*Task item*:
Give again, exactly as written, each line of the material below starting at the line that contains "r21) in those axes" and ending at the line that contains "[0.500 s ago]". Both ends count, and no other line does.
--
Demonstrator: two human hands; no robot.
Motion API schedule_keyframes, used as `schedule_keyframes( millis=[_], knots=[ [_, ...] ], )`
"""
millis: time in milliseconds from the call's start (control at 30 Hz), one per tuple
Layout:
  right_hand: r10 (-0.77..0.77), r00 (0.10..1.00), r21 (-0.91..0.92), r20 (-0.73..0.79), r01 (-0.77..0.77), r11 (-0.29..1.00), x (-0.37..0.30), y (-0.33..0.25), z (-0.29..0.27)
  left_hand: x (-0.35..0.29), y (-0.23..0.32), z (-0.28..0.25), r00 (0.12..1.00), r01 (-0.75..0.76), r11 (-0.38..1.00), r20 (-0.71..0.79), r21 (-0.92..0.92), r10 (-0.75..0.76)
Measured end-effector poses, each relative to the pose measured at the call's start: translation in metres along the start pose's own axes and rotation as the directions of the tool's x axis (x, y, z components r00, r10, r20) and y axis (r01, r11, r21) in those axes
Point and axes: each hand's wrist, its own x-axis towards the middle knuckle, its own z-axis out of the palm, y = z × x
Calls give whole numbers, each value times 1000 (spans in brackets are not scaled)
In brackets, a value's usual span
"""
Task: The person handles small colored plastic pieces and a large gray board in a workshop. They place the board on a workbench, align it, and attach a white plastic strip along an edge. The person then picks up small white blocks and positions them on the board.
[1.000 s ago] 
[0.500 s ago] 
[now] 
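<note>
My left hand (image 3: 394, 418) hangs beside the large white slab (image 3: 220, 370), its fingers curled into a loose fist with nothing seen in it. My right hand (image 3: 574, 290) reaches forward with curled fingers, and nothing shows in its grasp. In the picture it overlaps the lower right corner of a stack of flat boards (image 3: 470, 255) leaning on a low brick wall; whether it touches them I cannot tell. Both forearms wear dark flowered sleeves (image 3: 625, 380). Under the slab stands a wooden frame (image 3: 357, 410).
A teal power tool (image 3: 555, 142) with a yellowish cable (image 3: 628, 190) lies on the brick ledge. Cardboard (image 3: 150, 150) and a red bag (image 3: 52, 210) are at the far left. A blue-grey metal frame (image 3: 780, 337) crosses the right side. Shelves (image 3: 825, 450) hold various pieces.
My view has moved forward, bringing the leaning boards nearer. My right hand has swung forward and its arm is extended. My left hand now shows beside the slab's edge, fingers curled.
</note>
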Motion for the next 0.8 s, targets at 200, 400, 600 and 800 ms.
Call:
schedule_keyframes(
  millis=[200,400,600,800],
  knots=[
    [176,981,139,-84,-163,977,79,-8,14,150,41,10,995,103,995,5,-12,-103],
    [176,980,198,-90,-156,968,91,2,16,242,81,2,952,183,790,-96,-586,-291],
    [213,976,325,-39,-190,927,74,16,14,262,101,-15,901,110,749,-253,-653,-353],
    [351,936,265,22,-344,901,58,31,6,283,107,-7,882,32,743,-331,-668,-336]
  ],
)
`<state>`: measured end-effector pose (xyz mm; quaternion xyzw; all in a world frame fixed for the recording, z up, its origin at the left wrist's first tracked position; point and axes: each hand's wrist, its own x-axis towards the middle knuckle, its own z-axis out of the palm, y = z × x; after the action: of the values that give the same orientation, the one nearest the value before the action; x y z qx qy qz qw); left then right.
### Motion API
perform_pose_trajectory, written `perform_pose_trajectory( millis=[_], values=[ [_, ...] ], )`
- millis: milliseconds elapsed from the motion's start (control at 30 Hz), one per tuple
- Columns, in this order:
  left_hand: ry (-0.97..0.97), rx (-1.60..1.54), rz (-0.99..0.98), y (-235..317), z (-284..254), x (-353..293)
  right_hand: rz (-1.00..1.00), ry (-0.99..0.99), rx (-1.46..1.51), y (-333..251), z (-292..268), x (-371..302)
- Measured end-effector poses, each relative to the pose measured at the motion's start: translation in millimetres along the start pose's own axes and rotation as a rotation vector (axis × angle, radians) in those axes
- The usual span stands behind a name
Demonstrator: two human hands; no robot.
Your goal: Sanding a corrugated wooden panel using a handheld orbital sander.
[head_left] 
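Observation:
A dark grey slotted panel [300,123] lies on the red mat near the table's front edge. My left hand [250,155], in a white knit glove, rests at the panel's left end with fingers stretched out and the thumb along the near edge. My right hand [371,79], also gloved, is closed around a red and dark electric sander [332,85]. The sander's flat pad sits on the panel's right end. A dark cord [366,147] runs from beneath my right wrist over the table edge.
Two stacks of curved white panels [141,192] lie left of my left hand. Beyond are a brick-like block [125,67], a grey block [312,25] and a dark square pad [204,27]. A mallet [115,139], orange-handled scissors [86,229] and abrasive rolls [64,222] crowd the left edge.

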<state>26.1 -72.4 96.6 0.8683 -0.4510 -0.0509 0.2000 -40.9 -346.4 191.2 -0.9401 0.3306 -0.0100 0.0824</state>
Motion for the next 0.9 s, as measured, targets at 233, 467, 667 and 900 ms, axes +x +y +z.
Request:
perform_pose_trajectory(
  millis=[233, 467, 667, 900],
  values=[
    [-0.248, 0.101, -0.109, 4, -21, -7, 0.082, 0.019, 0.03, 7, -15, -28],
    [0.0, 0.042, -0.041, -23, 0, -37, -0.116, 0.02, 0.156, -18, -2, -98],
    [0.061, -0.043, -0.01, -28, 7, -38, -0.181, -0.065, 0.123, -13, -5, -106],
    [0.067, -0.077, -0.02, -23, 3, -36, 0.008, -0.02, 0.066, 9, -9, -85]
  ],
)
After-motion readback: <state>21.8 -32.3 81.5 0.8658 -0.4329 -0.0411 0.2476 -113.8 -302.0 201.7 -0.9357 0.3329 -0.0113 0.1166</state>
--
*Problem solution*:
Measured end-effector poses, each relative to the pose measured at the call's start: translation in metres along the start pose's own axes and rotation as the directions of the tool's x axis (x, y, z components r00, r10, r20) and y axis (r01, r11, r21) in those axes
Point and axes: each hand's wrist, its own x-axis towards the middle knuckle, its own z-axis out of the palm, y = z × x
Calls give whole numbers, each value times 1000 (spans in brackets are not scaled)
In brackets, a value's usual span
"""
Task: The person handles small colored plastic pieces and a large gray board in a workshop. They place the board on a workbench, align it, and attach a white plastic strip along an edge. The person then picks up small white blocks and positions them on the board.
[1.000 s ago] 
[0.500 s ago] 

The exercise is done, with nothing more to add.